Ensemble methods have recently appeared for obtaining stability which does not exist in many FS methods. This will be achieved by aggregating the results of different feature subsets which were generated either by using the same FS method on various training data (homogeneous ensemble FS approach) or by applying various FS methods over the same training data (heterogeneous ensemble FS approach) [7]. See Fig. 1 (d and e).

Each approach has its negative and positive properties. For example, filter-based FS methods need less computational complexity and avoid over-fitting problems more than wrapper and embedded-based FS methods. In contrast, wrappers and embedded-based FS methods provide better accuracy than filters. Hybrid methods have advantages of both wrappers and filters as they result in achieving better accuracy than filters, and need less computational cost than wrappers. Ensemble methods are the most flexible of FS methods in high dimensional data, and are the least prone to over-fitting problems [2].

In literature, there are many reviews that concern FS in microarray data subjects, such as the works of [[8], [9], [10], [11], [12], [13], [14], [15], [16], [17], [18], [19], [20], [21], [22], [23]], but to the best of our knowledge, there are no reviews done on categorizing these studies based on the main purpose of the reviewed papers.

In this systematic review, we categorize studies done recently on FS for microarray data processing into nine directions based on the main objectives of each research. Where some of these studies developed new FS methods which are (filter, wrapper, embedded, ensemble, distributed, parallel), other studies selected some FSM from the literature and compared their performance over the same environment. On the other hand, there are some researchers who conducted surveys on the subjects of FS.

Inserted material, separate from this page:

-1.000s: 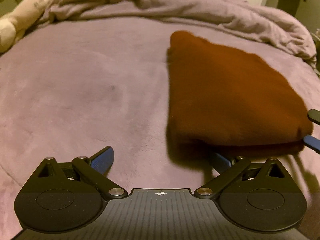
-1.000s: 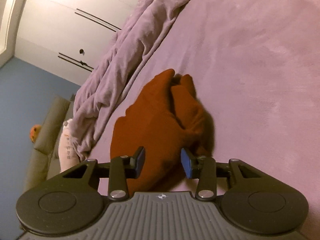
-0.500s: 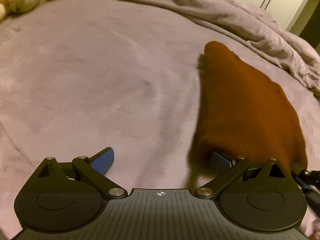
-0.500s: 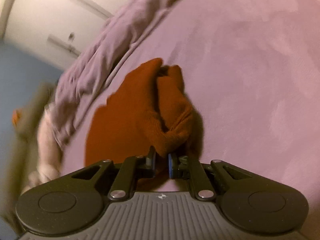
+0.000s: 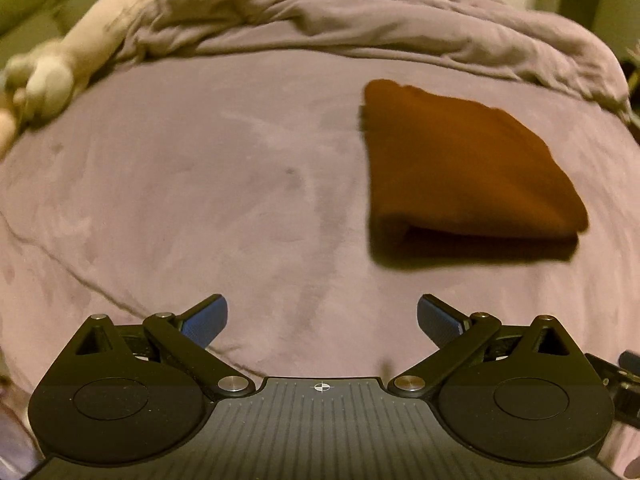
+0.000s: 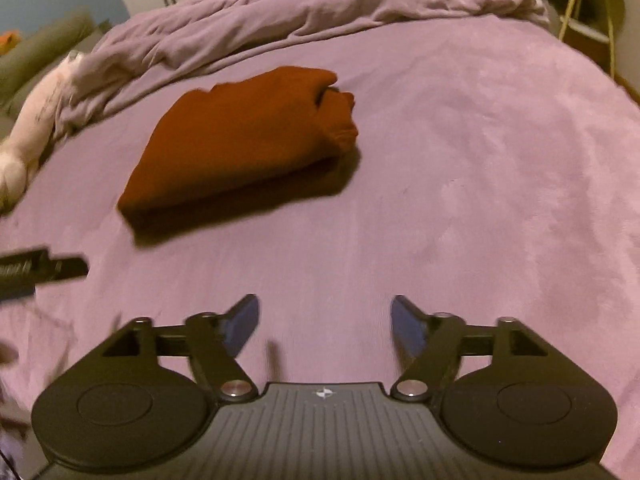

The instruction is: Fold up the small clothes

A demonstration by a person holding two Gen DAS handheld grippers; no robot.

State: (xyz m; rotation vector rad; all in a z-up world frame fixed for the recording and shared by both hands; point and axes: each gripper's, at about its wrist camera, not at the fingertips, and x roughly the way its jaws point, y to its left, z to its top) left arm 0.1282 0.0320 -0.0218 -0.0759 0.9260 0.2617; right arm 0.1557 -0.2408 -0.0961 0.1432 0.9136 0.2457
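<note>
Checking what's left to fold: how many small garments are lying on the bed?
1. A rust-brown folded garment lies on the purple bed cover, ahead of both grippers, apart from the bunched blanket behind it. More could be hidden under that blanket.

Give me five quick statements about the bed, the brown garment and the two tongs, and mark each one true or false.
1. The brown garment lies folded on the purple bed cover. True.
2. The right tongs are clamped on the garment. False: they stand open with nothing between the pads, having just been opening, and the garment lies apart from them.
3. The left tongs are open and empty. True.
4. The garment hangs in the air. False: it rests flat on the cover.
5. A bunched-up purple blanket lies beyond the garment. True.
</note>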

Each research in each direction was reviewed based on methods, datasets, classifiers, performance metrics, datasets dimension's range used, and results obtained. Finally, we summarized some of the general observations that we noticed along with our conclusions.

The main contributions of this systematic review can be summarized as follows:

• It analyses 132 research papers from Elsevier, Springer, and IEEE publishers in the literature published in the last seven years about FS in microarray data processing according to their main objectives and categorizes these researches into nine main directions.

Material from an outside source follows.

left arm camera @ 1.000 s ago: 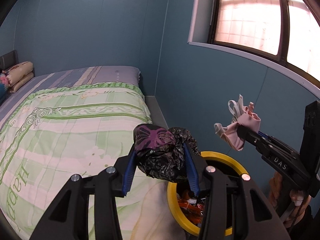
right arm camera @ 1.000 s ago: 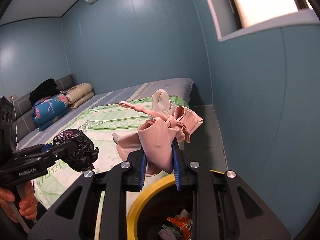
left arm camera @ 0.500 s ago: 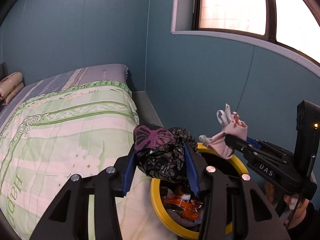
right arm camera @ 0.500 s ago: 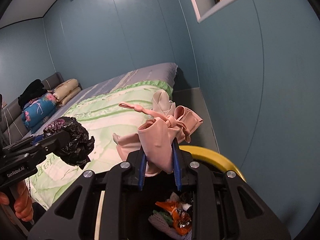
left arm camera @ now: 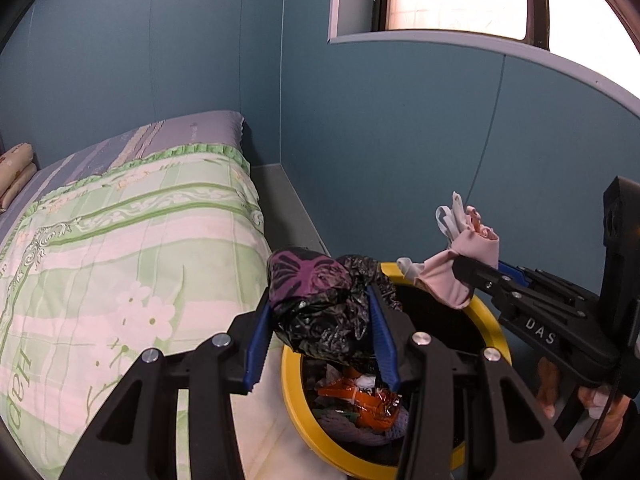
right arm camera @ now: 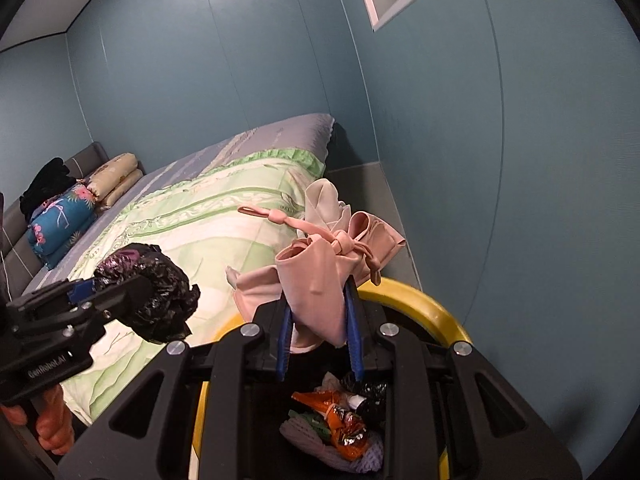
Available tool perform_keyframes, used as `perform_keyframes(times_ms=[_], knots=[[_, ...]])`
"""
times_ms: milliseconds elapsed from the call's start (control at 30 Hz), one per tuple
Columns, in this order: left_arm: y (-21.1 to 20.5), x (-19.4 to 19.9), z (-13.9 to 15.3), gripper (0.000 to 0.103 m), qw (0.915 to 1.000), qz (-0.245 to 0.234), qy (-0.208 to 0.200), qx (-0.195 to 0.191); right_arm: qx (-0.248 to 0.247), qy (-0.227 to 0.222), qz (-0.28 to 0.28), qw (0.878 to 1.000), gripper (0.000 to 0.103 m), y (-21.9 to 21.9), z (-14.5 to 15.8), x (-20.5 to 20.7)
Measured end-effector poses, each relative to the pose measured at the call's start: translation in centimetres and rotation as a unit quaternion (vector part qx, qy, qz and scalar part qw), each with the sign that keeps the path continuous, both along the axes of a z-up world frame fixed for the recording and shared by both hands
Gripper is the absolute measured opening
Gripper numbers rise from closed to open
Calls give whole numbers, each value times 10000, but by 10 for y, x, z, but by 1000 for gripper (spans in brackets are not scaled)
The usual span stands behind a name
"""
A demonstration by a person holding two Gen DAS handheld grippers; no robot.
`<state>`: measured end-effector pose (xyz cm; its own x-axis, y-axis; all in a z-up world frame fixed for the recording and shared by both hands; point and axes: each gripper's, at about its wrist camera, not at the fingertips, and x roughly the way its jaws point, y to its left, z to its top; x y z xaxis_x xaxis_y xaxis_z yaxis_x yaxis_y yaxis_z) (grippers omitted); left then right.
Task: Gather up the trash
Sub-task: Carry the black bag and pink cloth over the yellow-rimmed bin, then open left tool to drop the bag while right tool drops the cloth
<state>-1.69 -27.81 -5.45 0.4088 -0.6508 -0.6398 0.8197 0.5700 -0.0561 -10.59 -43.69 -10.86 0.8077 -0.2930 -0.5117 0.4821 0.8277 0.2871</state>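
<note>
Both grippers sat over the bin, loads not yet dropped. Left gripper had its jaws clamped on a crumpled black bag, hanging at the bin's bed-side rim. Right gripper had its jaws narrow, pinching a pink pouch above the opening. Risks, as judged: the bag was near the rim — released there, it could catch the edge and slide onto the bed. The pouch's drawstring could snag a jaw on release. The two grippers were close — a bump was possible.
</note>
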Motion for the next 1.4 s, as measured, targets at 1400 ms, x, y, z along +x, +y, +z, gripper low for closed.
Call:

• It summarizes FS directions that received the highest, the middle, and the lowest research attention in the recent seven years for guiding researchers who plan to pursue research on FS for microarray data processing to choose their research direction.

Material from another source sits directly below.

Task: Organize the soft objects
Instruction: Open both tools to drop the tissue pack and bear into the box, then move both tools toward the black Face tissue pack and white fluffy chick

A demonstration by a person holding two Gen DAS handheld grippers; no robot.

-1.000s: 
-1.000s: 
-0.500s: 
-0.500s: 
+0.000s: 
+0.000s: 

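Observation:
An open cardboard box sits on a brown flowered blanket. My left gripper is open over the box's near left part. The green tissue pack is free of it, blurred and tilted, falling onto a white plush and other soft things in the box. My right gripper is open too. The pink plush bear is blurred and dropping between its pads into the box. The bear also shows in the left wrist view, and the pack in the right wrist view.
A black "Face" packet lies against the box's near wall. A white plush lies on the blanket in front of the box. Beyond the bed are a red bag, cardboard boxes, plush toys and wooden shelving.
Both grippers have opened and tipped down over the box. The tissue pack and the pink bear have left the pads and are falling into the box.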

• In each direction, each research paper is reviewed based on methods, datasets, classifiers, performance metrics, datasets dimensions range used, and results obtained. This aims to provide researchers with valuable information about the related work of their selected directions if they have already specified their research direction in FS for microarray data classification field as displayed in Fig. 2

The rest of this paper is organized as follows: Section 2 presents a background. Section 3 displays the methodology. Section 4 displays and discusses the main nine directions of FS in microarray data researches in the recent seven years that we proposed in this survey. The development of FS publications over the recent seven years is displayed in Section 5. In Section 6, the main observations are identified, and in Section 7, the conclusion and future work are presented.